- [What is required]:
Please transcribe exactly, and only, the lines of the data below between the line holding "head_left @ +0" and the line holding "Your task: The", inclusive.

- [Data]:
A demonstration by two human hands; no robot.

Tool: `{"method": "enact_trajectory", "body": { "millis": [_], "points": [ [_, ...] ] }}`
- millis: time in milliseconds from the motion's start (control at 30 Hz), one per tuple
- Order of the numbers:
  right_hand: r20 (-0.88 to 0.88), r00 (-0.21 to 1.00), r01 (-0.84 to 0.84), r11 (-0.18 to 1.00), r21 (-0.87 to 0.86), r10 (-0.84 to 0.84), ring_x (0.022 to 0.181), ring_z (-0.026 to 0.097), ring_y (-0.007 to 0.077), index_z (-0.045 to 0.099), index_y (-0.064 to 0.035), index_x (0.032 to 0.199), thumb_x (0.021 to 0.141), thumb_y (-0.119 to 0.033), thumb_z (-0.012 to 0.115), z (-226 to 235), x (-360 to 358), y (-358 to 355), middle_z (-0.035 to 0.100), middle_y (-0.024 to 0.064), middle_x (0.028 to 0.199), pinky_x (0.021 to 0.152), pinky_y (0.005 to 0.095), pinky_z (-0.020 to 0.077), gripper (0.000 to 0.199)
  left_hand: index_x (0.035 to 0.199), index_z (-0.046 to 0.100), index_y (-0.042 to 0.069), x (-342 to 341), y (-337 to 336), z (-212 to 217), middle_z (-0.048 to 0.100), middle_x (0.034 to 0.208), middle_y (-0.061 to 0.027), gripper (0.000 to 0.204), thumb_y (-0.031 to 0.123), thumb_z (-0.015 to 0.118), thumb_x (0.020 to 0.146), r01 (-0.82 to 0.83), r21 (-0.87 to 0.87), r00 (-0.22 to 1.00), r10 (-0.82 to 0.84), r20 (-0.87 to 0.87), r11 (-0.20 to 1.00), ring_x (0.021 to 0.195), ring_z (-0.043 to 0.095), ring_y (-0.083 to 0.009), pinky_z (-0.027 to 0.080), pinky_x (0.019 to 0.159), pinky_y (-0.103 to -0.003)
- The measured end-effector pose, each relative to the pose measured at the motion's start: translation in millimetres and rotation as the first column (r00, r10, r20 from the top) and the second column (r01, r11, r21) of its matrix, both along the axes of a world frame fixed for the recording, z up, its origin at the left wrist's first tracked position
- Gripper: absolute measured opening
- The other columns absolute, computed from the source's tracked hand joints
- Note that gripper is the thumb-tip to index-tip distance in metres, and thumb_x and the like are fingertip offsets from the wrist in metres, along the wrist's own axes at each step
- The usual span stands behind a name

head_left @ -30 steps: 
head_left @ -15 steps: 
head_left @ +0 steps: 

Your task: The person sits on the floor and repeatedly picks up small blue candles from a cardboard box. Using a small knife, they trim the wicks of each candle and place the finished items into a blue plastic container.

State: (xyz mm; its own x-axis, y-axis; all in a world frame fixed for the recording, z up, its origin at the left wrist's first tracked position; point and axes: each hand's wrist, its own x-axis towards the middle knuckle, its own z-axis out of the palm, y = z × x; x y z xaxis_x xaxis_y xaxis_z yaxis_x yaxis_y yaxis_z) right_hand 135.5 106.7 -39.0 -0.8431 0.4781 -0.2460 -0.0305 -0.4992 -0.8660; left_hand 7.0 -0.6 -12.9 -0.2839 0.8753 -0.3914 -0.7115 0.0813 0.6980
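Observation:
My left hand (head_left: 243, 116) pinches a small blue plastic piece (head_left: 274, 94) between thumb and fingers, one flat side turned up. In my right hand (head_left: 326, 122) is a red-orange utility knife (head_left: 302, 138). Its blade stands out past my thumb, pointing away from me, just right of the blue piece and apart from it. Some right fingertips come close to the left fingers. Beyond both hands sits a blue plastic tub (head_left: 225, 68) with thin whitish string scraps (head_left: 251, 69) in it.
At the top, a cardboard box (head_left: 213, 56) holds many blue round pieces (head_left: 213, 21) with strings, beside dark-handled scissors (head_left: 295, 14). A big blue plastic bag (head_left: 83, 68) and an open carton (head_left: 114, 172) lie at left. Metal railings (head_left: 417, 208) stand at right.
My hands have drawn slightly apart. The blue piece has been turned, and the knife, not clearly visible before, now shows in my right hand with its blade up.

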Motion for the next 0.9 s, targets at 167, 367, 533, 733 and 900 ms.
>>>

- [Written answer]:
head_left @ +0 steps: 

Your task: The person sits on the floor and repeatedly picks up small blue candles from a cardboard box. Using a small knife, they trim the wicks of each candle and place the finished items into a blue plastic container.

No more output is required for the exercise.